» **THE PROBLEM**: Can you print the data exactly and leave out each image?

» **DATA**:
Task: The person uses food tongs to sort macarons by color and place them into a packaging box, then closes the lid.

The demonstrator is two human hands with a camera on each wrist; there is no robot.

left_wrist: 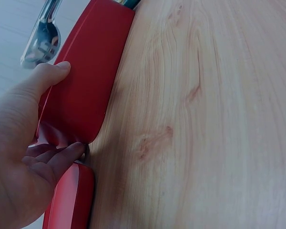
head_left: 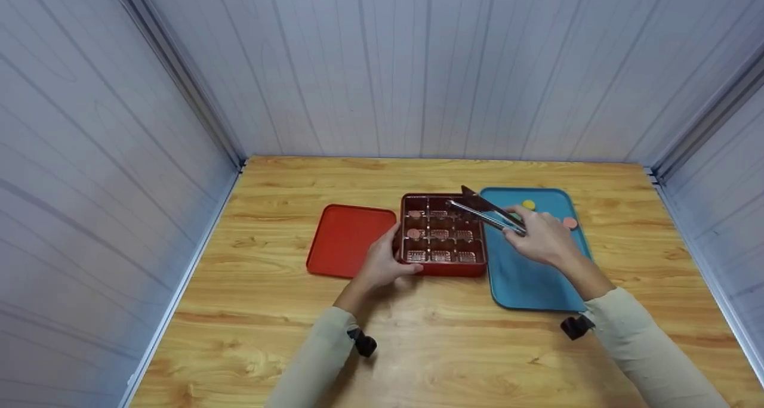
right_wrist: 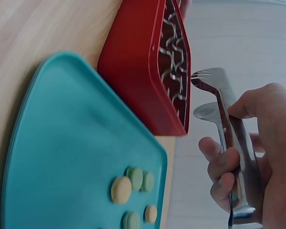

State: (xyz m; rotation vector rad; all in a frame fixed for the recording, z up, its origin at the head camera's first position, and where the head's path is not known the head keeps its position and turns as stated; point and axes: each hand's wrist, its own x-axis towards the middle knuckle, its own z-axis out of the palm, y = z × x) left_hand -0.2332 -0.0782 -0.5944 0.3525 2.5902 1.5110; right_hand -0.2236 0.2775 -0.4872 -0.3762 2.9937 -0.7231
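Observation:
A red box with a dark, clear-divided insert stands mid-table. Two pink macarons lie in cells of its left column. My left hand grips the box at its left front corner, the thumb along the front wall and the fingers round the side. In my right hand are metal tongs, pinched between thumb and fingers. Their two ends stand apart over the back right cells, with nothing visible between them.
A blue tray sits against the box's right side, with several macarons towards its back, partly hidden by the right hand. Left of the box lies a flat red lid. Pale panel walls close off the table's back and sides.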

» **EXERCISE SOLUTION**:
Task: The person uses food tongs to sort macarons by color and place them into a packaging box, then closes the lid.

The demonstrator is two human hands with a camera on each wrist; there is no robot.

left_wrist: 
head_left: 
right_wrist: 

State: (xyz m; rotation vector rad; all in a frame fixed for the recording, z up, its origin at the head camera's first position, and where the head's path is not known the head keeps its position and turns as stated; point and axes: each hand's wrist, its own x-axis towards the middle knuckle, its own z-axis out of the palm, y = z × x) left_hand -0.2332 -0.0782 -0.5944 0.3525 2.5902 1.5110; right_hand -0.2236 0.2775 -0.4872 -0.3762 2.9937 -0.7231
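Observation:
A red box with a dark, clear-divided insert stands mid-table. Two pink macarons lie in cells of its left column. My left hand grips the box at its left front corner, the thumb along the front wall and the fingers round the side. In my right hand are metal tongs, pinched between thumb and fingers. Their two ends stand apart over the back right cells, with nothing visible between them.
A blue tray sits against the box's right side, with several macarons towards its back, partly hidden by the right hand. Left of the box lies a flat red lid. Pale panel walls close off the table's back and sides.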

Nothing else is needed to finish the exercise.